Intriguing structural chemistry of neutral and anionic layered monoalkylphosphates: single-source precursors for high-yield ceramic phosphates

Abstract

Building up on an available synthetic methodology, phosphate monoesters ROPO₃H₂ have been synthesized in good yields. The synthetic procedure employed features acetic anhydride mediated activation of phosphoric acid in the presence of alcohols, leading to the formation of phosphate monoesters. The products have been isolated as their cyclohexyl amine salts, [CyNH₃]₂[(MeO)PO₃]·3H₂O (1) and [CyNH₃][(RO)PO₃H] (Cy = cyclohexyl; R = Et (2), iPr (3), or tBu (4)). Neutralization of 1–4 by readily available inexpensive ion exchange resin Amberlite produces monoalkylphosphates (RO)P(O)(OH)₂ (R = Me (5), Et (6), iPr (7), or tBu (8)). Thermally labile 1–4 and 7 have been structurally characterized by single crystal X-ray diffraction studies. Due to their intrinsic thermal instability due to β-H elimination, these compounds can be used as ligands for the preparation of single-source precursors for ceramic phosphates by reacting them with suitable metals ions. It is also possible to isolate co-crystals of the anionic and neutral forms of these phosphates as it has been demonstrated in the isolation and structural characterization of [(iPrO)PO₃H₂]·{[CyNH₃][(iPrO)PO₃H]} (9).
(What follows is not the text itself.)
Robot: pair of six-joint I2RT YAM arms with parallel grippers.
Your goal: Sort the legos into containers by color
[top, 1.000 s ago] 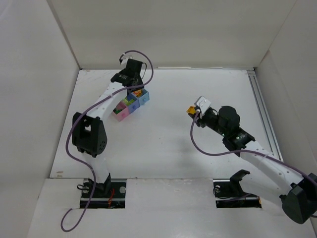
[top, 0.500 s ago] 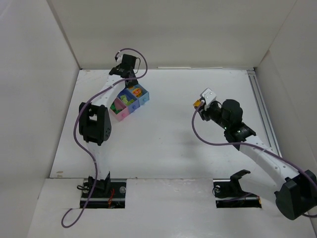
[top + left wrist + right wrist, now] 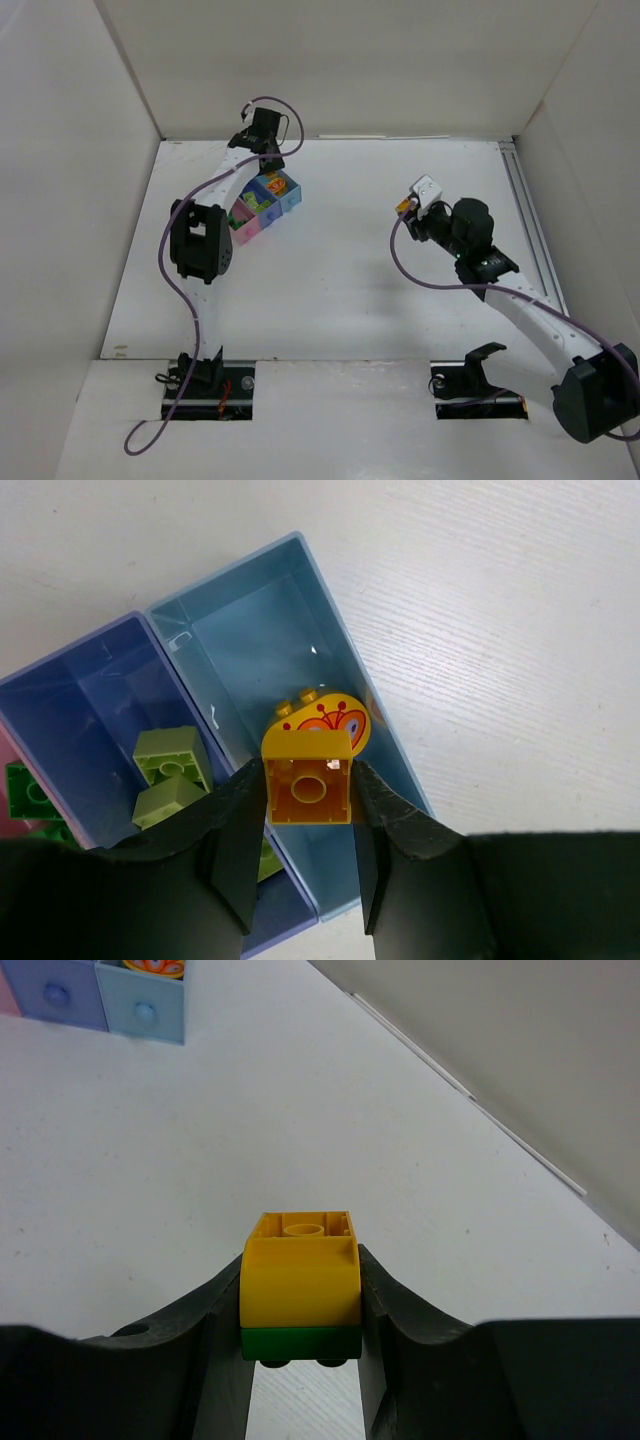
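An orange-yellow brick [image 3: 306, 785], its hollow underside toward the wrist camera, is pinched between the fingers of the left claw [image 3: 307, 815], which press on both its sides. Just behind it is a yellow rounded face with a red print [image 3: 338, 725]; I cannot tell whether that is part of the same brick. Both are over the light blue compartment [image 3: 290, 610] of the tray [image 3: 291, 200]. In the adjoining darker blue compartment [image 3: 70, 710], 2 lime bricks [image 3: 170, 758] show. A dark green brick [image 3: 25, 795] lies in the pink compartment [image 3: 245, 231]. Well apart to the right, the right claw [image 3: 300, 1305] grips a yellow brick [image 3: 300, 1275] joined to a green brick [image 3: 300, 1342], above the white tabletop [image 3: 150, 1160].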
To demonstrate the utility of these monoalkylphosphates in the low-temperature synthesis of metal phosphate bioceramics, isopropyl phosphate 7 has been employed to prepare calcium phosphate [{Ca((iPrO)PO₃)(OH₂)}·H₂O]_n (10), which undergoes neat thermal decomposition in two stages to lose water and propene to yield β-Ca₂P₂O₇ at low temperatures (280 °C).